Posting on a throwaway because I'm still embarrassed and shaken by my near miss last year.

In OB we were still on a shortage of hyperbaric bupi so our spinal kits didn't come with any medication in them, and we had to draw up our own .5% bupi for the spinal. My setup is usually such that I will draw up my medications into their respective syringes (bupi, fent, morphine) and then have a nurse squirt them into one of the wells of my spinal tray for me to administer. I also usually draw up other medications ahead of time as well for the case (abx, oxytocin) and put them aside. One day for reasons I still don't understand, I ended up grabbing my syringe of oxytocin instead of bupi and gave it to my nurse in preparation for the spinal. Luckily I'm pretty meticulous about labeling everything, and my nurse asked me if I was sure I wanted to give oxytocin for the spinal. As soon as I realized what happened, my heart sank because had this nurse not been vigilant, I could have easily killed a healthy 21 year old mother-to-be.

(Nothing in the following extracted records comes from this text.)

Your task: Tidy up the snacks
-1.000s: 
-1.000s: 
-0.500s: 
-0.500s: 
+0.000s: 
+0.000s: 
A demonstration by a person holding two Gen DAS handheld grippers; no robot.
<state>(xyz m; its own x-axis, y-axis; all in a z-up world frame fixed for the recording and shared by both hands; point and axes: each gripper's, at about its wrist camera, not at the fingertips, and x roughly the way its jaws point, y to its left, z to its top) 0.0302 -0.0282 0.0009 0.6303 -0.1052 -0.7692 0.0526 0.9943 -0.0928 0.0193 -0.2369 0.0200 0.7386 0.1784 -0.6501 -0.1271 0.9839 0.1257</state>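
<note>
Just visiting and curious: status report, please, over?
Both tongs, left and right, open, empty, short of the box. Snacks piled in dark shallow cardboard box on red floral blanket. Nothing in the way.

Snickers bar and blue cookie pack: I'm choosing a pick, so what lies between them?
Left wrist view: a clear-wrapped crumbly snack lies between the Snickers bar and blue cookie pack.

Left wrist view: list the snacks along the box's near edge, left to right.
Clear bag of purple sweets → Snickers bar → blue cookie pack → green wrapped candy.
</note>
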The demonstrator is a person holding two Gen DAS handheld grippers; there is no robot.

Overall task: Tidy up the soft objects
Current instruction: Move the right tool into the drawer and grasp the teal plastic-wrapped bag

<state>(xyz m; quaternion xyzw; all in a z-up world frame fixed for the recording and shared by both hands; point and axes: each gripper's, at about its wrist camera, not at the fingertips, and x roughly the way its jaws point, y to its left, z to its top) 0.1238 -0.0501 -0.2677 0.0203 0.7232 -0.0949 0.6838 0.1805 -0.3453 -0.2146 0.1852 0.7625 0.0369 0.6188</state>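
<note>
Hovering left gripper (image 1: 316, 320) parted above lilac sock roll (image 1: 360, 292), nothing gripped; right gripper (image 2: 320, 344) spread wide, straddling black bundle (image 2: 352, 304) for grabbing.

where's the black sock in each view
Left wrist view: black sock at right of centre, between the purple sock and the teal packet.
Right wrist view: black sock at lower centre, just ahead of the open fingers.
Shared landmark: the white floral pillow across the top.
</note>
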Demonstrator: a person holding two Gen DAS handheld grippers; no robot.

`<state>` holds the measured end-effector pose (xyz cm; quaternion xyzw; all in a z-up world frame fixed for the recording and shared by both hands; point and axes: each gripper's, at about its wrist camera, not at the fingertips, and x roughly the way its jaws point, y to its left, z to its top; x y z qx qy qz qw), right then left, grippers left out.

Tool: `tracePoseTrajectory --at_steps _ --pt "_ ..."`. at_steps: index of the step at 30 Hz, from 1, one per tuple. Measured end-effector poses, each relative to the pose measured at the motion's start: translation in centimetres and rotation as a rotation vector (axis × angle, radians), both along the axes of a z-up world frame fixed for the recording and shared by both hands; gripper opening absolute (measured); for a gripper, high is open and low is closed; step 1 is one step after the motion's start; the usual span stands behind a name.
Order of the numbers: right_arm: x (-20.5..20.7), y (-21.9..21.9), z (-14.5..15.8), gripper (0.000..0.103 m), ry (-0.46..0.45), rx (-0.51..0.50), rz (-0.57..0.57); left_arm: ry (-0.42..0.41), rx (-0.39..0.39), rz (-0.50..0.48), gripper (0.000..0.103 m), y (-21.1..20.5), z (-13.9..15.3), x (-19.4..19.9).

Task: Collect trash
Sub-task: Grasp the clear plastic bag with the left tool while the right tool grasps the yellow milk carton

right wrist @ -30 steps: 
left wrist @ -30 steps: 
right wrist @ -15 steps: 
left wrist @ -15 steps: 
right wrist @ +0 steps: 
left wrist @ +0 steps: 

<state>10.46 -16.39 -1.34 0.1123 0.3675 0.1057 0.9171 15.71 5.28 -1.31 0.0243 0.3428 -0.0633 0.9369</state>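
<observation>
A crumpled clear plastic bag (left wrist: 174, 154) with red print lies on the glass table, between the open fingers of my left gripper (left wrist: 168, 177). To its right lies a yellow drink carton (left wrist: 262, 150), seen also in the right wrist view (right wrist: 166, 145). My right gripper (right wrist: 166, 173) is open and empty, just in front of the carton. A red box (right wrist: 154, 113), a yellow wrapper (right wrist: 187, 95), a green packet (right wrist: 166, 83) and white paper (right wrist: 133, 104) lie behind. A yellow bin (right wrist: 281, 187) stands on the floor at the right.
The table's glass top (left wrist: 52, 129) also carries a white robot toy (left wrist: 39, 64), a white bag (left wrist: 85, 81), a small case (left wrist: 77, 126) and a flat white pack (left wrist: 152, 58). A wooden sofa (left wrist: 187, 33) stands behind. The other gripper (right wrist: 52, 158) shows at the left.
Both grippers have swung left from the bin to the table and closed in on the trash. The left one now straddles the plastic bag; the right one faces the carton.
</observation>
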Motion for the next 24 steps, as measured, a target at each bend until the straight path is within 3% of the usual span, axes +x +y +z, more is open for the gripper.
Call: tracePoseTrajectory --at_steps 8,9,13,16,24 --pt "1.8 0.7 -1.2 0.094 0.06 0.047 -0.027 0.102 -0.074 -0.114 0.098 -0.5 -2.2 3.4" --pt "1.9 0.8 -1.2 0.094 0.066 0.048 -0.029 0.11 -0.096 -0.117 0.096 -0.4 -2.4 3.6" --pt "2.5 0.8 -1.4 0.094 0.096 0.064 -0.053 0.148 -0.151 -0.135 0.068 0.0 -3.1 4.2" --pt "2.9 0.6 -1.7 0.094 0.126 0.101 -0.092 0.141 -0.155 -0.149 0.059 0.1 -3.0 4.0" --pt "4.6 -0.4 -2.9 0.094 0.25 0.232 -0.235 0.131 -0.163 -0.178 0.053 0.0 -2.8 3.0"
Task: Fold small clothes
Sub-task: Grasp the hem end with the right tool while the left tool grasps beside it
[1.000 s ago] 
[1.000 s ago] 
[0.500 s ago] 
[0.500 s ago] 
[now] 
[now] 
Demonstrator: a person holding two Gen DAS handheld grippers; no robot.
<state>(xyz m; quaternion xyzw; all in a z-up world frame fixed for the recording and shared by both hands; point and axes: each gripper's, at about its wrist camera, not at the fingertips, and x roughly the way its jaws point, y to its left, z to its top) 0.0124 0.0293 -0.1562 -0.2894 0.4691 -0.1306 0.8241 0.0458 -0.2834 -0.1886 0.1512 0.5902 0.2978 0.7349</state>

After that incident, I made some changes in my OB setup to make sure this doesn't happen again. But it really struck me how we are close to making simple yet fatal errors all the time. That nurse saved my career and the patient's life. If the patient died, I'm sure I'd be fired, sued, etc. We all know nurses who can't seem to give 2 hoots about patient care, I'm just lucky I had a nurse who was on her toes.

I keep saying that I'm assuming the patient would have died, but that's because I couldn't find anything in the literature about the effects of intrarhecal oxytocin. It's bad enough to swap IV medications, but to accidentally give a medication intrathecally, I guess that's a more unprecedented f**k up.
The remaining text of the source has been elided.